▶ _EXERCISE DETAILS_:
For the records that follow, restate each one word for word and leave the images behind.

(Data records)
- - -
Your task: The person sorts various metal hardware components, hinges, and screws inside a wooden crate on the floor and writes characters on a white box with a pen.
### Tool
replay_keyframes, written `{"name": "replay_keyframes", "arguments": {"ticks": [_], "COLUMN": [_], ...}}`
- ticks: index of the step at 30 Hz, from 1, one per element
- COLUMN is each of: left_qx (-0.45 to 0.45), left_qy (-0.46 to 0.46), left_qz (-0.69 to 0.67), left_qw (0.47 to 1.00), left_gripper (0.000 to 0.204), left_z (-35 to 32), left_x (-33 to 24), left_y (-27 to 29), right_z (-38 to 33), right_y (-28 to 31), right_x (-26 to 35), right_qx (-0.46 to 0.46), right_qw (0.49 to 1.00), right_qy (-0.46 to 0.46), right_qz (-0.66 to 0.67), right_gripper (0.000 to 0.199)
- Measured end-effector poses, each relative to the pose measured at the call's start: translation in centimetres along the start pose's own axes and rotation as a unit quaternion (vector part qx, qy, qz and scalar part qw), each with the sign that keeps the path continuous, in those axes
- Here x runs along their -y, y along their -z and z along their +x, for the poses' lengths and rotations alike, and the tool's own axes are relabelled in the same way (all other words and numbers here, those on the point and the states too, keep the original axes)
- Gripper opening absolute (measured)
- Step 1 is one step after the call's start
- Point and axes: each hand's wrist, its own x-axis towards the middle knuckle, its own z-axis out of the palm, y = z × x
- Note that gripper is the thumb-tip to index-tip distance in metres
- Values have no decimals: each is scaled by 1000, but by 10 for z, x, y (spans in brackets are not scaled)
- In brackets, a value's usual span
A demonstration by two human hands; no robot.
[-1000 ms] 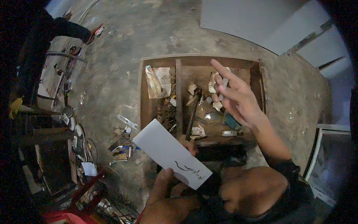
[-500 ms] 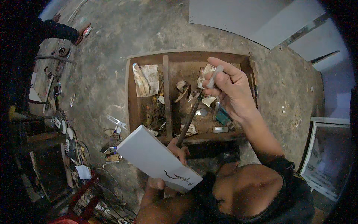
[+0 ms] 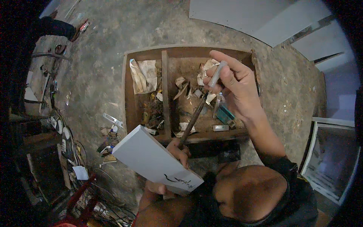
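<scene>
My left hand [image 3: 179, 153] is closed around a white rectangular board [image 3: 155, 159] with dark scribbled marks at its near end. Its thumb presses the near edge while the fingers come out past the far edge. Those fingers also grip a dark, thin rod [image 3: 193, 123], which slants up to the right over a wooden tray [image 3: 165, 90]. Above the tray's right part, my right hand [image 3: 238, 83] pinches a small translucent whitish cylinder [image 3: 217, 74] between thumb and fingers. The rod's upper tip lies close below this cylinder; whether they touch I cannot tell.
Crumpled paper [image 3: 143, 75], a teal box [image 3: 225, 114], a small white block [image 3: 220, 128] and debris lie in the divided tray. Cables and a red chair [image 3: 81, 200] stand lower left. Another person's dark-clothed limb [image 3: 58, 28] shows upper left. Large white panels [image 3: 242, 17] lie at upper right.
The view has shifted a little, so tray and floor items sit slightly further left and higher. Both hands keep their holds; the whitish cylinder shows more fully between the right fingers.
</scene>
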Motion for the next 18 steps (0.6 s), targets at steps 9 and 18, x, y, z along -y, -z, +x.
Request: {"name": "replay_keyframes", "arguments": {"ticks": [9, 18], "left_qx": [-1, 6], "left_qy": [-33, -28], "left_qz": [-7, -5], "left_qw": [999, 1000], "left_gripper": [79, 77], "left_z": [0, 6], "left_x": [6, 2], "left_y": [1, 1], "right_z": [-4, -4], "right_y": [1, 5], "right_x": [1, 0], "right_qx": [34, 49], "right_qw": [998, 998], "right_qy": [30, 25], "right_qz": [-40, -28], "right_gripper": [56, 58]}}
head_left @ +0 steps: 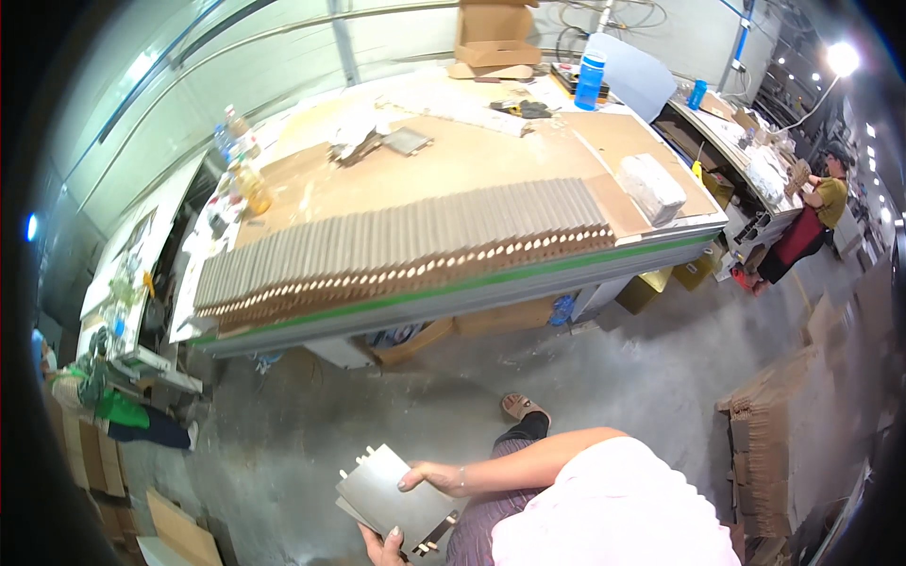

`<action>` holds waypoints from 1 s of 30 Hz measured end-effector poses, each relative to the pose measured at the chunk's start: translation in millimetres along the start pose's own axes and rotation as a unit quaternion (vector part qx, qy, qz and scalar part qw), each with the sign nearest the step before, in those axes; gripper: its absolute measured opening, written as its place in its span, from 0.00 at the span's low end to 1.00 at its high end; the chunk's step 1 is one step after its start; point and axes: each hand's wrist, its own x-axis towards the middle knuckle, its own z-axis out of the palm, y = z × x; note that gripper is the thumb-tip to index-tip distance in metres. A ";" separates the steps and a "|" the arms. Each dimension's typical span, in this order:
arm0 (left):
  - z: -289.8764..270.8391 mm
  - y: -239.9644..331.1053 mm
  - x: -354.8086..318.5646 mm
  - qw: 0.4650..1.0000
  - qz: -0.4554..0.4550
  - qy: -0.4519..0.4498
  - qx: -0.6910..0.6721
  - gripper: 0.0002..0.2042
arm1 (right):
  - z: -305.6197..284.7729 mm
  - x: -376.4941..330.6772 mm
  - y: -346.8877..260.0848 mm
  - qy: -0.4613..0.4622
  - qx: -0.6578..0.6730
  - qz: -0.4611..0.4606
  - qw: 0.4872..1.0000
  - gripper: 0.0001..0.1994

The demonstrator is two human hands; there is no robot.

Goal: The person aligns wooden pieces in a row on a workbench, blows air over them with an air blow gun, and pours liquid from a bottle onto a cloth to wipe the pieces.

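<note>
Low in the head view, both hands hold a small stack of flat grey rectangular panels (389, 495) with short pale tabs sticking out at two ends. My right hand (434, 477) grips the stack at its right side, thumb on the top face. From below, my left hand (382, 545) is closed around the near edge, its thumb on top; part of it is cut off by the frame. Beyond, along the near side of the workbench (491, 151), runs a long row of similar grey panels (406, 231) packed side by side, pale tips along their front.
On the bench are a white wrapped block (651, 189), a blue bottle (590, 80), an open cardboard box (495, 38) and scraps. Stacked cardboard (764, 453) stands at right. One co-worker (812, 212) works far right, another (118, 410) at left.
</note>
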 end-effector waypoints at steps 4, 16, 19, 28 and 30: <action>129.6 -0.9 32.6 0.969 0.188 -0.157 0.038 0.43 | -31.5 -124.6 -155.3 0.069 -0.003 -0.126 0.990 0.36; 438.1 68.3 40.6 0.834 0.174 -0.478 0.212 0.39 | -155.2 -451.3 -422.3 0.356 -0.064 -0.417 0.834 0.28; 433.8 51.0 58.9 0.841 0.122 -0.478 0.224 0.33 | -197.7 -460.1 -460.6 0.463 -0.211 -0.428 0.747 0.35; 336.6 -23.0 111.5 0.862 0.088 -0.327 0.376 0.22 | -245.4 -375.2 -467.5 0.786 -0.500 -0.034 0.363 0.55; 317.3 -36.7 116.9 0.870 0.105 -0.284 0.389 0.20 | -238.0 -359.3 -466.1 0.752 -0.560 -0.005 0.347 0.55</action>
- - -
▶ _SOLUTION FOR THIS TASK_:
Your task: The person sorts various metal hardware components, hinges, and screws inside a wooden crate on the floor and writes characters on a white box with a pen.
### Tool
replay_keyframes, written `{"name": "replay_keyframes", "arguments": {"ticks": [_], "COLUMN": [_], ...}}`
- ticks: index of the step at 30 Hz, from 1, one per element
- COLUMN is each of: left_qx (-0.45 to 0.45), left_qy (-0.46 to 0.46), left_qz (-0.69 to 0.67), left_qw (0.47 to 1.00), left_gripper (0.000 to 0.204), left_z (-35 to 32), left_x (-33 to 24), left_y (-27 to 29), right_z (-38 to 33), right_y (-28 to 31), right_x (-26 to 35), right_qx (-0.46 to 0.46), right_qw (0.49 to 1.00), right_qy (-0.46 to 0.46), right_qz (-0.66 to 0.67), right_gripper (0.000 to 0.199)
- Measured end-effector poses, each relative to the pose measured at the call's start: translation in centimetres along the start pose's own axes and rotation as a unit quaternion (vector part qx, qy, qz and scalar part qw), each with the sign that keeps the path continuous, in those axes
- Here x runs along their -y, y along their -z and z along their +x, for the poses' lengths and rotations alike, and the tool's own axes are relabelled in the same way (all other words and numbers here, those on the point and the states too, keep the original axes)
- Gripper opening absolute (measured)
- Step 1 is one step after the call's start
- Point and axes: each hand's wrist, its own x-axis towards the middle knuckle, its own z-axis out of the palm, y = z × x
- Note that gripper is the thumb-tip to index-tip distance in metres
- Values have no decimals: each is scaled by 1000, but by 10 for z, x, y (spans in brackets are not scaled)
- In brackets, a value's usual span
A demonstration by two human hands; no robot.
[-1000 ms] 
[-500 ms] 
[+0 ms] 
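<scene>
My left hand [image 3: 179, 153] is closed around a white rectangular board [image 3: 155, 159] with dark scribbled marks at its near end. Its thumb presses the near edge while the fingers come out past the far edge. Those fingers also grip a dark, thin rod [image 3: 193, 123], which slants up to the right over a wooden tray [image 3: 165, 90]. Above the tray's right part, my right hand [image 3: 238, 83] pinches a small translucent whitish cylinder [image 3: 217, 74] between thumb and fingers. The rod's upper tip lies close below this cylinder; whether they touch I cannot tell.
Crumpled paper [image 3: 143, 75], a teal box [image 3: 225, 114], a small white block [image 3: 220, 128] and debris lie in the divided tray. Cables and a red chair [image 3: 81, 200] stand lower left. Another person's dark-clothed limb [image 3: 58, 28] shows upper left. Large white panels [image 3: 242, 17] lie at upper right.
The view has shifted a little, so tray and floor items sit slightly further left and higher. Both hands keep their holds; the whitish cylinder shows more fully between the right fingers.
</scene>
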Motion for the next 18 steps (0.6 s), targets at steps 9 and 18, x, y, z along -y, -z, +x.
Request: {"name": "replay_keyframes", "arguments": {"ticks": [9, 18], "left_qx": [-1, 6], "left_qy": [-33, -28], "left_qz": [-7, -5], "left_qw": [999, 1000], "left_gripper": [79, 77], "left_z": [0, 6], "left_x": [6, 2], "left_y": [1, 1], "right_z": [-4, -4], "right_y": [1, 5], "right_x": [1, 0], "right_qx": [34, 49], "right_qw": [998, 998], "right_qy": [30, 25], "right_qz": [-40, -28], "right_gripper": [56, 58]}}
head_left @ +0 steps: 

`<action>` holds waypoints from 1 s of 30 Hz measured end-effector poses, each relative to the pose measured at the chunk's start: translation in millimetres along the start pose's own axes and rotation as a unit quaternion (vector part qx, qy, qz and scalar part qw), each with the sign nearest the step before, in those axes; gripper: its absolute measured opening, written as its place in its span, from 0.00 at the span's low end to 1.00 at its high end; the chunk's step 1 is one step after its start; point and axes: each hand's wrist, its own x-axis towards the middle knuckle, its own z-axis out of the palm, y = z × x; note that gripper is the thumb-tip to index-tip distance in metres. A ";" separates the steps and a "|" the arms. Each dimension's typical span, in this order:
arm0 (left):
  - z: -289.8764..270.8391 mm
  - y: -239.9644..331.1053 mm
  - x: -354.8086..318.5646 mm
  - qw: 0.4650..1.0000
  - qz: -0.4554..0.4550
  - qy: -0.4519..0.4498
  - qx: -0.6910..0.6721
  - gripper: 0.0002..0.2042
arm1 (right):
  - z: -305.6197..284.7729 mm
  - x: -376.4941..330.6772 mm
  - y: -346.8877..260.0848 mm
  - qy: -0.4613..0.4622
  - qx: -0.6578..0.6730
  - qz: -0.4611..0.4606
  - qw: 0.4872..1.0000
  - gripper: 0.0001..0.1994

The demonstrator is two human hands; there is no robot.

Goal: The person aligns wooden pieces in a row on a workbench, blows air over them with an air blow gun, and pours liquid from a bottle onto a cloth to wipe the pieces.

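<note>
Low in the head view, both hands hold a small stack of flat grey rectangular panels (389, 495) with short pale tabs sticking out at two ends. My right hand (434, 477) grips the stack at its right side, thumb on the top face. From below, my left hand (382, 545) is closed around the near edge, its thumb on top; part of it is cut off by the frame. Beyond, along the near side of the workbench (491, 151), runs a long row of similar grey panels (406, 231) packed side by side, pale tips along their front.
On the bench are a white wrapped block (651, 189), a blue bottle (590, 80), an open cardboard box (495, 38) and scraps. Stacked cardboard (764, 453) stands at right. One co-worker (812, 212) works far right, another (118, 410) at left.
</note>
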 end-effector waypoints at steps 4, 16, 19, 28 and 30: <action>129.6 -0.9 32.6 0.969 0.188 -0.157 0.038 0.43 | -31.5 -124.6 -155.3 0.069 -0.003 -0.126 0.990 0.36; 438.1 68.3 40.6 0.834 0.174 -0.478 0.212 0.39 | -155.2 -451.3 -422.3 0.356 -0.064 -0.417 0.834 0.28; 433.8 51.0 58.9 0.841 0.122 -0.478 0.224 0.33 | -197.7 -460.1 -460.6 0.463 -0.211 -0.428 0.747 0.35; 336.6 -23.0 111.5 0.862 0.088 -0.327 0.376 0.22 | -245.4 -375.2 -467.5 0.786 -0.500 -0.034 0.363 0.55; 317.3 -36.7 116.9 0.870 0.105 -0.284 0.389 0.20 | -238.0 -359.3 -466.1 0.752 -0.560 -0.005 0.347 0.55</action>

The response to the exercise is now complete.